Posted by: Mahin Khan
 December 14, 2011
This year a small delta nation, a land of fertile plains, luscious terrain and a remarkably rich history and heritage, celebrates its 40th birthday. In 1971, following an epic struggle for freedom, dignity and justice, Bangladesh was born.

While the popular narrative of Bengal history tends to begin in the British colonial era of the 18th century, a rich history existed for many centuries prior to this. With its wealth of natural resources, Bengal was arguably the most prosperous region of the sub-continent up until it was colonised. In 1757, the East India Company occupied the region, beginning with their victory at the Battle of Plassey in 1757.  This brought a seismic shift in the socio-political and economic state of the region, and within a few decades Bengal became one of the poorest regions in South Asia. This turning point in the country’s history is a significant chapter in the relationship of the Bengali people and Britain; an early chapter on the place of the Bengali Diaspora in Britain today.
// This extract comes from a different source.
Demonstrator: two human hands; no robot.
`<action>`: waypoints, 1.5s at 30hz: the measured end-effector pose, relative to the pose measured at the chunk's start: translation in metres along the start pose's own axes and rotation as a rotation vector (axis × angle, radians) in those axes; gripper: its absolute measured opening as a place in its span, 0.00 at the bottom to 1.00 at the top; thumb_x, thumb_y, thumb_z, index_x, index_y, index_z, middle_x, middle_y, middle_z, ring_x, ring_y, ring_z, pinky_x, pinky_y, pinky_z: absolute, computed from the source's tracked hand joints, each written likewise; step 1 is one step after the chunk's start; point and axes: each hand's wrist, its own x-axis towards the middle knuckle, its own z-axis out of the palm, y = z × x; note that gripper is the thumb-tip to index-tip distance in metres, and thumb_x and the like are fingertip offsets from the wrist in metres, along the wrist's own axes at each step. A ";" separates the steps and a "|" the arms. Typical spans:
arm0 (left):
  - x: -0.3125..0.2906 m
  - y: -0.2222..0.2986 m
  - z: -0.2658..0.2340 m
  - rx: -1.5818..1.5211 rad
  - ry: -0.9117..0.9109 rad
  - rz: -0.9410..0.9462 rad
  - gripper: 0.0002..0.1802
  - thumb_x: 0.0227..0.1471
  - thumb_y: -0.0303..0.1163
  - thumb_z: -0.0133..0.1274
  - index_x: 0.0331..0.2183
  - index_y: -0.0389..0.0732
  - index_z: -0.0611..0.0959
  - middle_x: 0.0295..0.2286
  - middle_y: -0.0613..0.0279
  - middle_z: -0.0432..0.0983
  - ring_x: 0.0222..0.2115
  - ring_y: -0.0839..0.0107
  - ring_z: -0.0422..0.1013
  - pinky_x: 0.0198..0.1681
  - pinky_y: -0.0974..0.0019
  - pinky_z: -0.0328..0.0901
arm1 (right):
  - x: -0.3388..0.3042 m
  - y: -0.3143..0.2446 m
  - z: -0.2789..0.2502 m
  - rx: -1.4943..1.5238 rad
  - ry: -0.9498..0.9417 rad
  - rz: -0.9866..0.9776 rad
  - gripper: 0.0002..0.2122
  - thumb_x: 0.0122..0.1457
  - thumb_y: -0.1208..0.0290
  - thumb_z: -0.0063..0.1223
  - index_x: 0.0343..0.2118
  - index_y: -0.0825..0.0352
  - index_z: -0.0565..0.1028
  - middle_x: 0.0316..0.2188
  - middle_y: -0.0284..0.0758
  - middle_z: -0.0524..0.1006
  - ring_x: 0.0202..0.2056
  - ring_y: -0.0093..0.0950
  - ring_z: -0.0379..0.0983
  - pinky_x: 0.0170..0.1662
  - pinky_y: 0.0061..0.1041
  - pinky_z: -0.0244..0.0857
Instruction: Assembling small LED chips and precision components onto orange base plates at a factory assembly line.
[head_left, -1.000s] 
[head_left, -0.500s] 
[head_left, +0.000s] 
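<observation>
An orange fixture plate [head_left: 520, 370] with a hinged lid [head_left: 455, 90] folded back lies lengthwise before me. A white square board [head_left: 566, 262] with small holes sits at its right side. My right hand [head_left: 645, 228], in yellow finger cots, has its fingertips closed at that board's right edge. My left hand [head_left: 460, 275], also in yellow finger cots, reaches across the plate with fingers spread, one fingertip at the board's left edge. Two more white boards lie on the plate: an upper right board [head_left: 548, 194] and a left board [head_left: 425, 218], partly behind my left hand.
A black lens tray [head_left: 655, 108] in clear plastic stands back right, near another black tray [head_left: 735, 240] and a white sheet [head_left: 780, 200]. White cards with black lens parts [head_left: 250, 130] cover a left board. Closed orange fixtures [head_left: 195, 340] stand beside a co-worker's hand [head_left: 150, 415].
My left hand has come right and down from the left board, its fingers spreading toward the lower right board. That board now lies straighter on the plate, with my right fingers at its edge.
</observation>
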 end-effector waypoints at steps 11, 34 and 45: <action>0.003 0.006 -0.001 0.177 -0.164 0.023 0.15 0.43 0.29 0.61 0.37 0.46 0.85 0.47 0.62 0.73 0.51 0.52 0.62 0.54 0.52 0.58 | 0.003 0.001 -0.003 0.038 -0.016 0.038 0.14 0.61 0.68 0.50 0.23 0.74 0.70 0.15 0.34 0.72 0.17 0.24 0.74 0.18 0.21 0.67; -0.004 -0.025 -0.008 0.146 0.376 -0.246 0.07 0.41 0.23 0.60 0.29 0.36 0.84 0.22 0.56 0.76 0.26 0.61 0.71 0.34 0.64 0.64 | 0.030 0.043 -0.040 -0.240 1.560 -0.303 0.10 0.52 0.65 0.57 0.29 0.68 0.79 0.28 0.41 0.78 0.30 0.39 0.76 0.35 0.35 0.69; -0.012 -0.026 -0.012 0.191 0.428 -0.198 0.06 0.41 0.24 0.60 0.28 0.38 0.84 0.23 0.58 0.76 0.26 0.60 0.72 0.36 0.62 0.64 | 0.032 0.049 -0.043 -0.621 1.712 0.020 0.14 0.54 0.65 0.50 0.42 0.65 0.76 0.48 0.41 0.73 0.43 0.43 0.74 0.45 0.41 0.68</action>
The 1947 partition of united India created Pakistan and India. Yet the newly formed Pakistan with its Eastern wing (later, Bangladesh) and Western wing (present day Pakistan) had only begun to experience its birth pangs. Within five years, the Bengali Language Movement began, in response to the refusal by its central government, based in West Pakistan, to recognise Bengali as an official language. In the subsequent years, increasing dissatisfaction towards West Pakistan for its policy of injustice towards its Eastern wing culminated in a tumultuous nine-month war. On 26 March 1971 an independent Bangladesh was finally born and 16 December 1971 saw the signing of the Instrument of Surrender by the Pakistani Army. The valiant language movement was recognised by the international community with the UNESCO declaring 21 of February as ‘International Mother Language Day’.  To commemorate those who lost their lives, and to support the many struggling survivors, George Harrison, along with numerous other renowned artists, hosted a charitable Concert for Bangladesh in August 1971.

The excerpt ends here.